## Assignment
Word for word, give the data again without its pictures.

## Dataset section
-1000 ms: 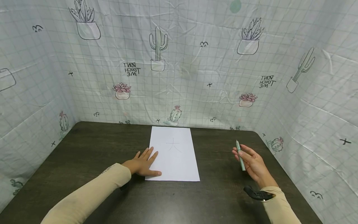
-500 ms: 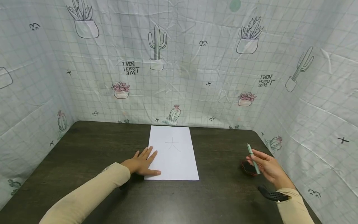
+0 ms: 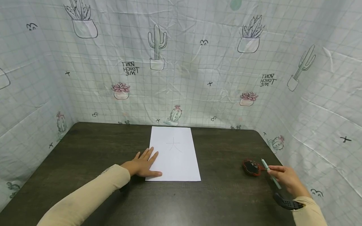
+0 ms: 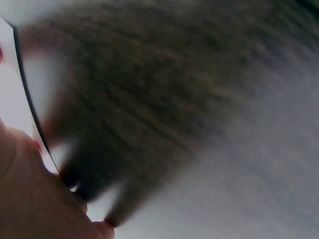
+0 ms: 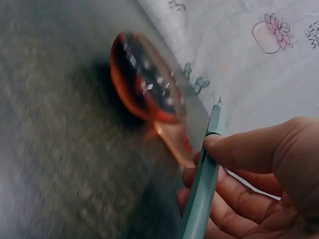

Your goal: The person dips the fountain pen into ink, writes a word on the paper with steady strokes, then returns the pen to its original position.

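A sheet of white paper [image 3: 178, 163] lies on the dark table, with thin lines drawn on its upper part. My left hand [image 3: 142, 165] rests spread on its left edge. Off to the right, my right hand [image 3: 288, 179] holds a pale green pen [image 5: 202, 194] under the thumb, tip pointing up and away. Right at the fingertips is the handle of an oval, red-rimmed thing [image 3: 251, 167] like a hand mirror, its face dark and glossy. In the right wrist view, that handle [image 5: 174, 142] runs behind the pen and fingers; I cannot tell whether they grip it.
A white curtain [image 3: 189, 72] printed with cacti hangs behind the table [image 3: 220, 157] and along both sides. The right hand is close to the table's right edge. A black watch band [image 3: 287, 202] is on the right wrist.
My right hand has moved right and toward me with the pen, lowering to the red handle. The red-rimmed thing, hidden at first, has come into view. My left hand stays on the paper.
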`<state>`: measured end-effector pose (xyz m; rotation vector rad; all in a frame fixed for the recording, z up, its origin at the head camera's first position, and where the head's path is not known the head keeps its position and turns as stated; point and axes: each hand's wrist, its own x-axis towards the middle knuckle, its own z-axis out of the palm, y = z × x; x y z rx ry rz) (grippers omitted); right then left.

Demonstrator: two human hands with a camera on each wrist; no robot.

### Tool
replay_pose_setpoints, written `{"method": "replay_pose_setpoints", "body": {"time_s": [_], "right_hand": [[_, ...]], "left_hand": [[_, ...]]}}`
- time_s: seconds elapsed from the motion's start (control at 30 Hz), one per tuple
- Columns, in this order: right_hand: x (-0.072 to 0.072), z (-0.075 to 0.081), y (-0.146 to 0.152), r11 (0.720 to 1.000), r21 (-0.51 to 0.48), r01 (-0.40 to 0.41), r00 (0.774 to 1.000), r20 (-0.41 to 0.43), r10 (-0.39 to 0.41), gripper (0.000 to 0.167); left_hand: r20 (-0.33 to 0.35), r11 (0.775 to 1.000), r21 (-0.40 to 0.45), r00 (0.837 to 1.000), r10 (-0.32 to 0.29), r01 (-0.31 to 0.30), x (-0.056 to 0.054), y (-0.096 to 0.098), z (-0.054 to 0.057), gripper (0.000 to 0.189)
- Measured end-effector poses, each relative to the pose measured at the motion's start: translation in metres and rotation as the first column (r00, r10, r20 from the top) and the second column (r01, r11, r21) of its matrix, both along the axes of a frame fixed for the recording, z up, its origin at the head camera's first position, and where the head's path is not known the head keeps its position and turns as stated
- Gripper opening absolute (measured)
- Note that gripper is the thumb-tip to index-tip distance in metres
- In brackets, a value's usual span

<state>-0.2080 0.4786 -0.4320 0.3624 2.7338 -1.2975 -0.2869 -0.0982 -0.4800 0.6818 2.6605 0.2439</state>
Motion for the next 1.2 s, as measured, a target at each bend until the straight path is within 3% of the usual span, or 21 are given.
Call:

## Response
-1000 ms: 
-500 ms: 
+0 ms: 
+0 ms: 
+0 ms: 

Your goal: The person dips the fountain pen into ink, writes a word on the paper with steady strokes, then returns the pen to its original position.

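A sheet of white paper [image 3: 178, 163] lies on the dark table, with thin lines drawn on its upper part. My left hand [image 3: 142, 165] rests spread on its left edge. Off to the right, my right hand [image 3: 288, 179] holds a pale green pen [image 5: 202, 194] under the thumb, tip pointing up and away. Right at the fingertips is the handle of an oval, red-rimmed thing [image 3: 251, 167] like a hand mirror, its face dark and glossy. In the right wrist view, that handle [image 5: 174, 142] runs behind the pen and fingers; I cannot tell whether they grip it.
A white curtain [image 3: 189, 72] printed with cacti hangs behind the table [image 3: 220, 157] and along both sides. The right hand is close to the table's right edge. A black watch band [image 3: 287, 202] is on the right wrist.
My right hand has moved right and toward me with the pen, lowering to the red handle. The red-rimmed thing, hidden at first, has come into view. My left hand stays on the paper.
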`<state>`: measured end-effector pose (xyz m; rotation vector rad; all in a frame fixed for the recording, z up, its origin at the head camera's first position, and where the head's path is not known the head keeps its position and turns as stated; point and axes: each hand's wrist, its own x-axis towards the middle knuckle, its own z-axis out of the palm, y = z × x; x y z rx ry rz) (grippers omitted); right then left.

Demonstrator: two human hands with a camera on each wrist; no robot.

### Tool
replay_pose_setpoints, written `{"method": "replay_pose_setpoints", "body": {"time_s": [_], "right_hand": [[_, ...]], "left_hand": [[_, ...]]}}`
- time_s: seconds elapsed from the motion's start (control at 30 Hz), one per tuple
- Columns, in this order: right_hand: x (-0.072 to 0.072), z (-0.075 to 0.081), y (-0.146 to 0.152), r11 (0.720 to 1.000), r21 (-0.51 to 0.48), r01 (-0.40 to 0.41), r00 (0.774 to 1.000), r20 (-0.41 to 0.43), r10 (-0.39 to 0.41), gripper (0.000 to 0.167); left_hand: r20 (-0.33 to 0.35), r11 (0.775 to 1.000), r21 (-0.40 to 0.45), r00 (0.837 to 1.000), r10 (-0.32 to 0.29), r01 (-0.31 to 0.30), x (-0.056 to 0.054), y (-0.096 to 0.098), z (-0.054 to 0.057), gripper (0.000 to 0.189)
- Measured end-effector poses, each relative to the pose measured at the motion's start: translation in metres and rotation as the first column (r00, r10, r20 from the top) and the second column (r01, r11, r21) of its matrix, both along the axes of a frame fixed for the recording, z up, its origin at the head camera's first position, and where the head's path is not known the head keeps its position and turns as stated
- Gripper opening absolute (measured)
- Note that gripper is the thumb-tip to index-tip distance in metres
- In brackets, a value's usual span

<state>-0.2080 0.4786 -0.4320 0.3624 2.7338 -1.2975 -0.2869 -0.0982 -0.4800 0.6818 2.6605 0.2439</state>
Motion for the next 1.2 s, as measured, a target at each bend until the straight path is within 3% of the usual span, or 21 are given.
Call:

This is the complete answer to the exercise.